Supervised learning methods (such as decision trees, classification, etc.) are known to, for example, predict a value of a variable of an unknown instance (such as content-related features of a previously-unvisited web page) based on properties of known instances (such as content-related features of previously-visited web pages). Conventionally, supervised learning methods utilize supervision to generate training data. Using such supervised learning methods relative to web page content-related features can require a large amount of training data and, therefore, such an approach may generally not be efficiently scalable.
In accordance with an aspect, a decision tree may be determined that is a site map for a domain of web pages. A clustering of a plurality of web pages of a domain is determined, in an unsupervised fashion, based on content-related features of the plurality of web pages. Each determined cluster includes a plurality of web pages, each of the plurality of web pages characterized by a resource locator and each of the resource locators being characterized by at least one resource locator token. The clustering is processed to organize indications of the content-related features of the plurality of web pages into a decision tree characterized by a plurality of nodes, each node characterized by a feature and a value, the feature being at least one of the resource locator tokens and the value being a value of that resource locator token.
The inventors have realized the desirability of determining an organization of web pages by building a decision tree using training data that has been automatically generated in an unsupervised manner. As a result, the generation of such decision trees may be highly scalable, such as may be desirable for use in analyzing web pages of the world wide web.
See, for example, “Induction of decision trees,” by J R Quinlan in Machine Learning, 1986. Examples of such analysis may include URL normalization, which includes generating a representative URL for a group of URLs. Another examples of such analysis may include duplicate detection: This includes detecting duplicate pages on the web in a scalable fashion.
A scalable crawler may use the decision tree to detect duplicate pages from the URLs of the pages without actually crawling to those pages. By using the decision tree to group and aggregate features, search relevance can be improved. The decision tree may also be used to in advertisement targeting, to serve relevant advertisements on unseen pages.
In general, the decision tree provides high recall and precision information extraction.
Broadly speaking, the training data may be generated by determining, in an unsupervised fashion, clusters of a plurality of “training” web pages based on content-related features of the plurality of web pages, such as content on the web page by stripping of the HTML tags. Content of the web page depending upon the application could also include the HTML tags.

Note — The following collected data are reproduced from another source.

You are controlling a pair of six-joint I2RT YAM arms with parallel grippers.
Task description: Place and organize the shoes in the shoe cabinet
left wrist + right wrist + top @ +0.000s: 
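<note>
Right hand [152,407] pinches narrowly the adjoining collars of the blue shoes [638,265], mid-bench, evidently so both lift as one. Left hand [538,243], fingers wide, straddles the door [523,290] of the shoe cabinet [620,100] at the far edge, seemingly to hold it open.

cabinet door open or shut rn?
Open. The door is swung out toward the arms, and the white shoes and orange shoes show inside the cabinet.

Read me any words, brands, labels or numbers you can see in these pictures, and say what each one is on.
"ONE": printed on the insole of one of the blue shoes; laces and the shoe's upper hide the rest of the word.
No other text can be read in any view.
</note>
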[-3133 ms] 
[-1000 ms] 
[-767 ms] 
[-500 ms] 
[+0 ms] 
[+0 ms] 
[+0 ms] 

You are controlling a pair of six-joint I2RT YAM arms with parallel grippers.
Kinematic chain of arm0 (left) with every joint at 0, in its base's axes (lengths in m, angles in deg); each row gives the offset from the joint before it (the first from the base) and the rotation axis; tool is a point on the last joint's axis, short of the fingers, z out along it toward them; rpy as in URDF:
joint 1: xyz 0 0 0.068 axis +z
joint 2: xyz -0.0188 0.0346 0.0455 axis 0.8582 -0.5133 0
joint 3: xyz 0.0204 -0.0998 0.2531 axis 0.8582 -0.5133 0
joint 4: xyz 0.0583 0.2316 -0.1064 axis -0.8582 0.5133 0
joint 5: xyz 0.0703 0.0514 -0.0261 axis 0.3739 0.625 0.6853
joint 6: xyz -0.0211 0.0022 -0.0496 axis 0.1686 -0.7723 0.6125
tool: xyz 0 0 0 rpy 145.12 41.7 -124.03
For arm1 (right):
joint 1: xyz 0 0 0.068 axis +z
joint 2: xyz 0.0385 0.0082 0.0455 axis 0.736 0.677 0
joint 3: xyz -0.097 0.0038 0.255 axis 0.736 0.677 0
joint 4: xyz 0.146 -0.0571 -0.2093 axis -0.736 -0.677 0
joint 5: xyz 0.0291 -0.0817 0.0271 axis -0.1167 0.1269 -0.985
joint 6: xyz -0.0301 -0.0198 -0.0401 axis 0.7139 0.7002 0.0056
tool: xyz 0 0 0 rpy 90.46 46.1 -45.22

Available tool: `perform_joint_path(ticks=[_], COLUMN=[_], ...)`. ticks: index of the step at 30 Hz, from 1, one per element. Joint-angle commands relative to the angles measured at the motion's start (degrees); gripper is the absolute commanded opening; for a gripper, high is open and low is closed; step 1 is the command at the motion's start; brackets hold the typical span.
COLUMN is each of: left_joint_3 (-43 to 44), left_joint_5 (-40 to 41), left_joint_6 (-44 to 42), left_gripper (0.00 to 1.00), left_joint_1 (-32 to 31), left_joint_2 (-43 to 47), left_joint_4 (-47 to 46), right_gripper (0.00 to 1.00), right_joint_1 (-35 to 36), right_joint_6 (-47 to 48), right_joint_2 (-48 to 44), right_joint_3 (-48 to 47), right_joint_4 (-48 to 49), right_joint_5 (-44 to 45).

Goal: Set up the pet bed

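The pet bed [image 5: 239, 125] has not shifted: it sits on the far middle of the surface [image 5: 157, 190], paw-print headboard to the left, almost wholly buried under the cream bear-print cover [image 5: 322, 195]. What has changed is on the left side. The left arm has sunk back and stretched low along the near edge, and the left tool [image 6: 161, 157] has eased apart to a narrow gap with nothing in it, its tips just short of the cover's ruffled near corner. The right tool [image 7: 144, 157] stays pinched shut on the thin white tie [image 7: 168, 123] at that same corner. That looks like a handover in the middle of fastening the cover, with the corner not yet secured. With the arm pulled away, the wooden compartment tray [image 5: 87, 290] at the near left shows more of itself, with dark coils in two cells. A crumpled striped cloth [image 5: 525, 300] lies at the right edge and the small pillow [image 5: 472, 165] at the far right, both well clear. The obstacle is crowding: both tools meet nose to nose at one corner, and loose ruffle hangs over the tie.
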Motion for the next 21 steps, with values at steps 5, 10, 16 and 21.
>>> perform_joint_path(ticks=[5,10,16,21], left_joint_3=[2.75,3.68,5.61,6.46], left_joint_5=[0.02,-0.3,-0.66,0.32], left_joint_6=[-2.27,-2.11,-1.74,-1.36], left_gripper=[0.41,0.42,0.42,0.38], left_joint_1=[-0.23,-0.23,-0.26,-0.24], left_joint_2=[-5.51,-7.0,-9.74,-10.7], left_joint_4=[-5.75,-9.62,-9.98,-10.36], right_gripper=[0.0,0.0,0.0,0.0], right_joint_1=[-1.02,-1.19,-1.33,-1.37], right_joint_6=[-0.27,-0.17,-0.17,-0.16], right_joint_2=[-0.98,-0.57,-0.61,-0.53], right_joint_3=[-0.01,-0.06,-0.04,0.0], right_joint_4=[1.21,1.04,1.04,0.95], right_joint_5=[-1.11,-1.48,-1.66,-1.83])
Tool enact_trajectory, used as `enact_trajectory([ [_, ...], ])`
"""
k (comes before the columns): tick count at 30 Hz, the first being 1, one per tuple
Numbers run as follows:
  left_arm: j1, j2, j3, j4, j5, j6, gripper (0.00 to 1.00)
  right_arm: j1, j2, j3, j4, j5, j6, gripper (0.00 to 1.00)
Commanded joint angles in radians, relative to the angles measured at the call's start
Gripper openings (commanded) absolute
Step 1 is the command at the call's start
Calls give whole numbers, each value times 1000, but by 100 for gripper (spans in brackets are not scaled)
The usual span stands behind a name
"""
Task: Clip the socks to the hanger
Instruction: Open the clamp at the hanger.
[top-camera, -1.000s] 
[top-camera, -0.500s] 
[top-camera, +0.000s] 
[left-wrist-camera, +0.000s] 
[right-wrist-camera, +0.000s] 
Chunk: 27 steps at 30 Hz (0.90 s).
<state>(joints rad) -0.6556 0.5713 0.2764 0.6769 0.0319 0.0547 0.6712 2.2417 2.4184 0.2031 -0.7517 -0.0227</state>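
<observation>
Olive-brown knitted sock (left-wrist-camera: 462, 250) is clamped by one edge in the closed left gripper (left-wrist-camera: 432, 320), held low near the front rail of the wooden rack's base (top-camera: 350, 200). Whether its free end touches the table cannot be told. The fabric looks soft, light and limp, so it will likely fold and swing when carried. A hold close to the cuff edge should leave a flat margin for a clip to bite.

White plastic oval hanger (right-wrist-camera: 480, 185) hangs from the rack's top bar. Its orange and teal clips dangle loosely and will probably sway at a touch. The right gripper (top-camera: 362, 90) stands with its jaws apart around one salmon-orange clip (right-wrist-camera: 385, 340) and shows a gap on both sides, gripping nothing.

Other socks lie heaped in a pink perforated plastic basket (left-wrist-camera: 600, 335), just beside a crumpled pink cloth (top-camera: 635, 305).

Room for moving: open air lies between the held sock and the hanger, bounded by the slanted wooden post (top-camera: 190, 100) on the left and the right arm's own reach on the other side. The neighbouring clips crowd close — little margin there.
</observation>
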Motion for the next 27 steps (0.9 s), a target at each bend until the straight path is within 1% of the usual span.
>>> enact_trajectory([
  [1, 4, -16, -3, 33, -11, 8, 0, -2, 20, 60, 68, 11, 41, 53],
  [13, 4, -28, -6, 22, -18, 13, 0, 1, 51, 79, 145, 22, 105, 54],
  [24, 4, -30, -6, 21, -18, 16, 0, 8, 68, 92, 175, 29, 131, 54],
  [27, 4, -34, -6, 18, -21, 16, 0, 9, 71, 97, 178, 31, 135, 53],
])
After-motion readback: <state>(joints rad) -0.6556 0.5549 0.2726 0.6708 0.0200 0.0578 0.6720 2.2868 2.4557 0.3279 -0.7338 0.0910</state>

Each determined cluster includes a plurality of web pages, each of the plurality of web pages characterized by a resource locator and each of the resource locators having at least one resource locator token.
Information of the clustering is used as training data for generating a decision tree. More particularly, the clusters are processed to organize indications of the content-related features of the plurality of web pages into a decision tree characterized by a plurality of nodes. Each node of the decision tree is characterized by a feature and a value. The feature is at least one of the resource locator tokens, and the value is a value of that at least one resource locator token.
We first describe a general approach to building a decision tree using training data that has been automatically determined in an unsupervised manner. We then provide an illustrative example. The general approach is described with reference to
An analysis process 118 processes the received web page content saved in storage 116. More specifically, the analysis process 118 includes processing to cluster web pages based on characteristics of the web page content. The clustering is an unsupervised process. In one example, the clustering of the analysis process 118 is generally for web pages that result from access requests corresponding to a particular domain.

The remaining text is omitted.